Just a few short weeks ago, Google had a huge lead as the most cost effective hosted solution, but Microsoft recently slashed its prices in half to give the Google some real competition. Still, Microsoft Exchange Online at $60 per user per year is a few pennies more than Google Apps Premiere Edition (GAPE) at $50. Not only does Google still have the edge pricewise, its 25GB of storage per user beats Microsoft's 5GB by a fair margin. Mailboxes on hosted Exchange can store up to 25GB, but at an additional cost of $2.50 per extra GB per month.

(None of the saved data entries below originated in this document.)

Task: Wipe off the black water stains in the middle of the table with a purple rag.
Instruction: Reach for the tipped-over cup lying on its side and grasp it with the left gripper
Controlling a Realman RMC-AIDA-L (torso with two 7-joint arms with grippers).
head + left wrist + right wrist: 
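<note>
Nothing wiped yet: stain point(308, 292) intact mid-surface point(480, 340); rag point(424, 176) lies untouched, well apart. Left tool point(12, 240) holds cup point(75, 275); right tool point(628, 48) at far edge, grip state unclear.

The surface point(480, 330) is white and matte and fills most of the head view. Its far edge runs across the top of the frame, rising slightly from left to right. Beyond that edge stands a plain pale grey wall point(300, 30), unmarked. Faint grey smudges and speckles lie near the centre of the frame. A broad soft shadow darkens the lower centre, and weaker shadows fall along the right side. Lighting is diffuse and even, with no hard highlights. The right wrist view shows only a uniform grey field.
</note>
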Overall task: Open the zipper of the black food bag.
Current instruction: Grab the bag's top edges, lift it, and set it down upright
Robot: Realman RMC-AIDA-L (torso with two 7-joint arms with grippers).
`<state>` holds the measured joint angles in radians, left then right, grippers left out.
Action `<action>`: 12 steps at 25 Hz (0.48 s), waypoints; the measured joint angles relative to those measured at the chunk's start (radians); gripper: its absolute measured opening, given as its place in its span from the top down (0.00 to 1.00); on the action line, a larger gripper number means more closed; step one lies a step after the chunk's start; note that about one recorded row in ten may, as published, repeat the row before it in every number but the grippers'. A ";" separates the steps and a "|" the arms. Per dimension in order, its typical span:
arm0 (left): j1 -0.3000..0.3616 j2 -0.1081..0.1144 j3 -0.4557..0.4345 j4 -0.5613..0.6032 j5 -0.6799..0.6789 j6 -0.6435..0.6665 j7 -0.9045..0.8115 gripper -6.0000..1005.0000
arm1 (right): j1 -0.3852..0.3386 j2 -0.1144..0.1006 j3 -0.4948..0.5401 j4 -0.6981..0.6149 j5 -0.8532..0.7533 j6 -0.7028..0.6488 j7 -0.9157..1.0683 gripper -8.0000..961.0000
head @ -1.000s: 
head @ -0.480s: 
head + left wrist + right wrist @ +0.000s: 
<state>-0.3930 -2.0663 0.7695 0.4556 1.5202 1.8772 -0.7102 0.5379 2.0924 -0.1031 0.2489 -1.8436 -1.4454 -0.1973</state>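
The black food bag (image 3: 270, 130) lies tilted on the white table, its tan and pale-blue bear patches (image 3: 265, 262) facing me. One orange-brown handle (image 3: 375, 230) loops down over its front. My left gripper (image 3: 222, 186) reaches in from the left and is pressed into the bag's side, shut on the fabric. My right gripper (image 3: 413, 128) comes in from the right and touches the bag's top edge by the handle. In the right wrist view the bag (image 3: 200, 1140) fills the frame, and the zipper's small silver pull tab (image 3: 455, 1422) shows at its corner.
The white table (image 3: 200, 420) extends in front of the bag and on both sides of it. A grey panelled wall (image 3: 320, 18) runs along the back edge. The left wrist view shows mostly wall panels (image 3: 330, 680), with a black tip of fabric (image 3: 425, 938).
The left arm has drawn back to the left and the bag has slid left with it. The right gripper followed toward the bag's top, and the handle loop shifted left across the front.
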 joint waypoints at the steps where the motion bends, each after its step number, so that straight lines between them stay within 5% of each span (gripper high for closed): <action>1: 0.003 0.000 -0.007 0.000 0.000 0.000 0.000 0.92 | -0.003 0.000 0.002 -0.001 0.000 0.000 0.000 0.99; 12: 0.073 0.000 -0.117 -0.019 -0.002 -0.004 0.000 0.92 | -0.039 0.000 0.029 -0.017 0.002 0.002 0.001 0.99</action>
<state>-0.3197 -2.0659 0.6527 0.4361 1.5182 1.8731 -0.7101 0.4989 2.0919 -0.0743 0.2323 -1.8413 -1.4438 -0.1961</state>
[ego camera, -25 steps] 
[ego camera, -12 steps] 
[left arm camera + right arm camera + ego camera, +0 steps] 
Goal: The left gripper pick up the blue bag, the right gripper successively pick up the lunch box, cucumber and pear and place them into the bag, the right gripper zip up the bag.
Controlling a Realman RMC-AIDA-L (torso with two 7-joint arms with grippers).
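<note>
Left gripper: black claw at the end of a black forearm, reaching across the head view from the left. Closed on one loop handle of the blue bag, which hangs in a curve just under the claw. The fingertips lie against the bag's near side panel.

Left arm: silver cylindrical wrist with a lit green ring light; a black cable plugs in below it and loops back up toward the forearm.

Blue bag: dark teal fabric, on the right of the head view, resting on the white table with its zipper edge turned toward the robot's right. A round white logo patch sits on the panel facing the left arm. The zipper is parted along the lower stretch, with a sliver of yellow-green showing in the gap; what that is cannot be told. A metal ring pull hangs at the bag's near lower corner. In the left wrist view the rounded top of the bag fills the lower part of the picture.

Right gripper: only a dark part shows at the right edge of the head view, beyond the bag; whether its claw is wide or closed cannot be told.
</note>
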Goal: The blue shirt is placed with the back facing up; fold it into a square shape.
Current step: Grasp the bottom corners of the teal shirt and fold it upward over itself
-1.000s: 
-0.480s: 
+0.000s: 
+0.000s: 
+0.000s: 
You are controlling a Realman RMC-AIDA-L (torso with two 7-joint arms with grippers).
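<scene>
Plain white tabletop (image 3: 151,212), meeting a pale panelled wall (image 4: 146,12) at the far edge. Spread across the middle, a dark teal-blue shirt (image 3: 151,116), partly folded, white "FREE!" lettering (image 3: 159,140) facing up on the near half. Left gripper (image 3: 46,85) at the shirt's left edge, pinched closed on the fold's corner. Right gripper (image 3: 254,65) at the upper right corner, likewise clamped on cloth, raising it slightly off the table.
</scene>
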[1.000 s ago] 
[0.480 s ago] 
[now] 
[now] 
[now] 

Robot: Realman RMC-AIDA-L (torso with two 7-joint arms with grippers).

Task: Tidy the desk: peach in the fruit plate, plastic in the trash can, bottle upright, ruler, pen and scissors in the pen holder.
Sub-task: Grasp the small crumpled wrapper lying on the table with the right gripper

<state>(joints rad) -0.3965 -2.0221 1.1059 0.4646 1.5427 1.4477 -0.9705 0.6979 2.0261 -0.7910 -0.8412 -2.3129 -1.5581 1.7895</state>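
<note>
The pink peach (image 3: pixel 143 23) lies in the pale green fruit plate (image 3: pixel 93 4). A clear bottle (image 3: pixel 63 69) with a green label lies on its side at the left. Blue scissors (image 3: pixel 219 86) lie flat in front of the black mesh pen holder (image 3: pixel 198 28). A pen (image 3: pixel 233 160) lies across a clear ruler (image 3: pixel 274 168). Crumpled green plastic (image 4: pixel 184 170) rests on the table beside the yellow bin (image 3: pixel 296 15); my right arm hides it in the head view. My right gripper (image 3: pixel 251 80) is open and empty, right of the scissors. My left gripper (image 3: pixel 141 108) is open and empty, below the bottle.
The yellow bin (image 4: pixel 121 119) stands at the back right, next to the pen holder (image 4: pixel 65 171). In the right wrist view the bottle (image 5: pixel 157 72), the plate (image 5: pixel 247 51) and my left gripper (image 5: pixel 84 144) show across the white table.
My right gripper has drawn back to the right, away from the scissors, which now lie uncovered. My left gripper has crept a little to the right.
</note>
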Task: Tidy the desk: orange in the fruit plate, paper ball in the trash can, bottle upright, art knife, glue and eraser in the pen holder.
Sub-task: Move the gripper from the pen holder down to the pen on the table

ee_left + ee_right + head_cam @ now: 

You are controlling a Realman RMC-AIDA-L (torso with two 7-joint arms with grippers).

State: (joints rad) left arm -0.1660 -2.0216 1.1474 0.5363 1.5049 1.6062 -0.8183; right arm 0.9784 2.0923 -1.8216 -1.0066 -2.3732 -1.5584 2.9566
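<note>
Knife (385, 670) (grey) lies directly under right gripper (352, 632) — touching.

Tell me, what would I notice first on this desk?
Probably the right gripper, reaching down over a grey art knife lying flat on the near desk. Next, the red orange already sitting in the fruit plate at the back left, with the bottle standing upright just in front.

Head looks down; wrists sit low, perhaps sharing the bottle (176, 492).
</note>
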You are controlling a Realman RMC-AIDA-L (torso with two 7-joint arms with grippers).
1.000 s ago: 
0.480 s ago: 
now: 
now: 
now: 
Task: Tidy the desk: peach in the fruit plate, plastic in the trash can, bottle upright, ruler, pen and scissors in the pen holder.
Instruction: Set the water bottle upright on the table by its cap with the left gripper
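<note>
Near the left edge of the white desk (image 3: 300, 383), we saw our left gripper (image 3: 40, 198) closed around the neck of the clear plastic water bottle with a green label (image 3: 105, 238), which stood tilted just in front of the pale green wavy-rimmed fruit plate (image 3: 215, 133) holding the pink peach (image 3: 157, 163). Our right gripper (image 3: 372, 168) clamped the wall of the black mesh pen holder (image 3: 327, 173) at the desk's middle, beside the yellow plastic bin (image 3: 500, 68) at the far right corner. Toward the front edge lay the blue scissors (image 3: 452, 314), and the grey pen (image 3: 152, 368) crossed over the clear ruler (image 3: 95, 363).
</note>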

A huge factor in choosing hosted Exchange over Gmail is whether or not you need to use Outlook. Of course, Outlook supports Gmail by way of IMAP, but since it's a mail-only protocol, you won't be able to share your calendar with coworkers without connecting to the Web. This is a make-or-break feature for lots of people.

Another reason to consider Exchange is if you rely on third party apps that tie in closely with Outlook. Xobni, for example, is a great contact management and social networking tool that works with Outlook exclusively.

Google Apps Premiere Edition also has some strong advantages. If you're a Gmail user, you already know how useful labels can be, and you won't find them in Outlook. Google also has the advantage of being browser agnostic, you'll get the same experience regardless of whether you prefer Firefox, IE, or Chrome. Until Exchange Online migrates to Exchange 2010 in early 2010, you're limited to Outlook Web Access Light when using browsers other than Internet Explorer.

While Outlook does not support Google Apps Premiere Edition's full feature set out of the box, Outlook users can still access Google Apps Premiere Edition with via a plug-in.

If you're already a Google Docs user, you'll enjoy having a single sign-on for e-mail, Google Docs, and other Google services. Of course Microsoft also offers a plethora of additional online features such as SharePoint, Office Live Meeting, and Office Communications Live, but you'll need to upgrade to Business Productivity Online at $120 per user per year to use them.

Both Google Apps Premiere Edition and Exchange Online can synchronize with your organization's Active Directory domain controllers. This reduces the number of passwords your users have to remember and enables a single sign-on experience.

It's pretty clear that Google Apps Premiere Edition gives small business the best bang for the buck. Since both offerings guarantee 99.9 percent uptime, reliability should be comparable between the services. If your e-mail needs are simple, Google has you covered. If you've got to use Outlook, choose Exchange Online.

NOTE: This article has been updated to clarify facts regarding Google's support for Active Directory and Microsoft Outlook.

Michael Scalisi is an IT manager based in Alameda, California.